▶ WHAT TO WORK ON:
Stop after the line with "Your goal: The". Up to that point, output every line of the listing below exactly from the first one onward, skipping pictures.

--- --- ---

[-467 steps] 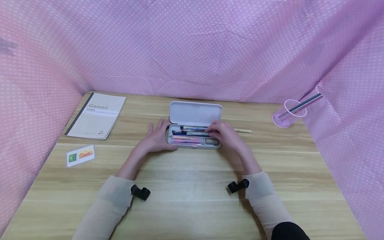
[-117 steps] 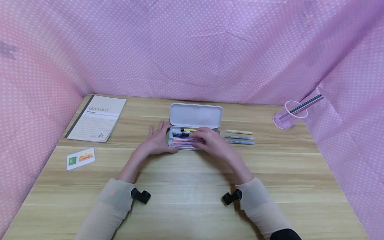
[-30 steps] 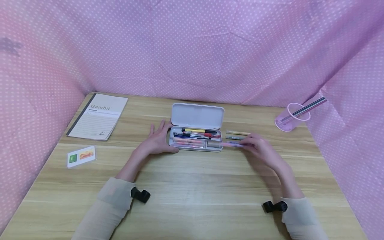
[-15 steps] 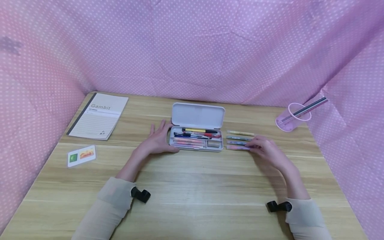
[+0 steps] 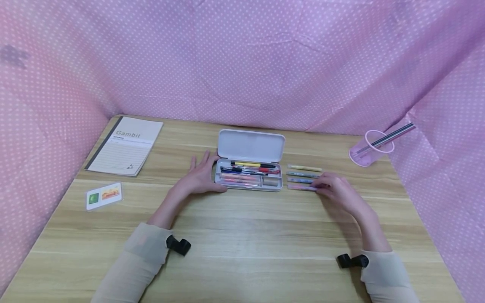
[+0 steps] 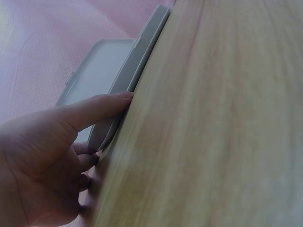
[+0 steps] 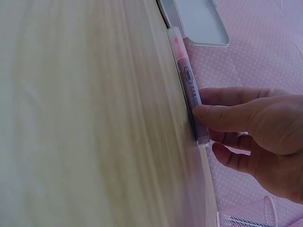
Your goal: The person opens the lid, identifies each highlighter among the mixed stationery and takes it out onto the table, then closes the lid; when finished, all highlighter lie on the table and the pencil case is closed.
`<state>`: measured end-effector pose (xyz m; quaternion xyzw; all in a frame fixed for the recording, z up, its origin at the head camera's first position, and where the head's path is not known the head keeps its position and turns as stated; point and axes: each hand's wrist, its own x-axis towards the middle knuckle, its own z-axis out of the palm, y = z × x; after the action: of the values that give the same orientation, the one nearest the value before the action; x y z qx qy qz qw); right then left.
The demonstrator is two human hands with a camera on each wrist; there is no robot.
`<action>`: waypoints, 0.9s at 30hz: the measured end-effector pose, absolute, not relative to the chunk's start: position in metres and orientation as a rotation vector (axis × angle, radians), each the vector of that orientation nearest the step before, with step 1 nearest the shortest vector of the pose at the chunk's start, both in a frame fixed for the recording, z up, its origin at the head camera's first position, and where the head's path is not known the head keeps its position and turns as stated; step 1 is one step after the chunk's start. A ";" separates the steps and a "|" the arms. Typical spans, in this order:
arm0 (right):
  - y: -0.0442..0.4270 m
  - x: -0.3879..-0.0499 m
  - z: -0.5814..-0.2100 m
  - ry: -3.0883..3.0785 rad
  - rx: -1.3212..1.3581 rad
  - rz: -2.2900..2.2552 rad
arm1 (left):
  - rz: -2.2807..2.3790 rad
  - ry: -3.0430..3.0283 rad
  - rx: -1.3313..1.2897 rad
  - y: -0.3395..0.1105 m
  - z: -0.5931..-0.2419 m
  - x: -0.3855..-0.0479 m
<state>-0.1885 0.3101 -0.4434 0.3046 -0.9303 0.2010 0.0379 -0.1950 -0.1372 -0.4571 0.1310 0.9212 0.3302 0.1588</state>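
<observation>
The pencil case [image 5: 251, 145] lies with its lid up, several pens in it and a grey block [image 5: 270, 181] in its near right compartment. Around its left end is my left hand [image 5: 197, 179], its thumb against the near side; the left wrist view shows that thumb on the case wall [image 6: 146, 52]. To the right of the case, my right hand [image 5: 337, 189] pinches the right end of a pink highlighter [image 5: 299, 187], also close up in the right wrist view [image 7: 189, 78]. Beyond it lie blue [image 5: 300, 180], blue-green [image 5: 302, 174] and yellow [image 5: 304, 168] pens in a row.
A notebook [image 5: 125, 147] lies at the back left, with a small picture card [image 5: 104, 196] nearer. At the back right stands a pink cup [image 5: 364, 155] holding dark sticks [image 5: 395, 134]. Pink dotted cloth [image 5: 242, 67] hangs behind the table.
From the case, my right hand has moved right with the pink highlighter, which now lies nearest in the row. The blue-green and blue pens were added earlier. My left hand has stayed at the case.
</observation>
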 end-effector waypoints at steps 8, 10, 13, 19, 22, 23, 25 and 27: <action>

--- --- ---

▶ ANSWER SPACE:
[-467 steps] 
[-117 steps] 
[-30 steps] 
[-15 steps] 
[+0 steps] 
[+0 steps] 
[+0 steps] 
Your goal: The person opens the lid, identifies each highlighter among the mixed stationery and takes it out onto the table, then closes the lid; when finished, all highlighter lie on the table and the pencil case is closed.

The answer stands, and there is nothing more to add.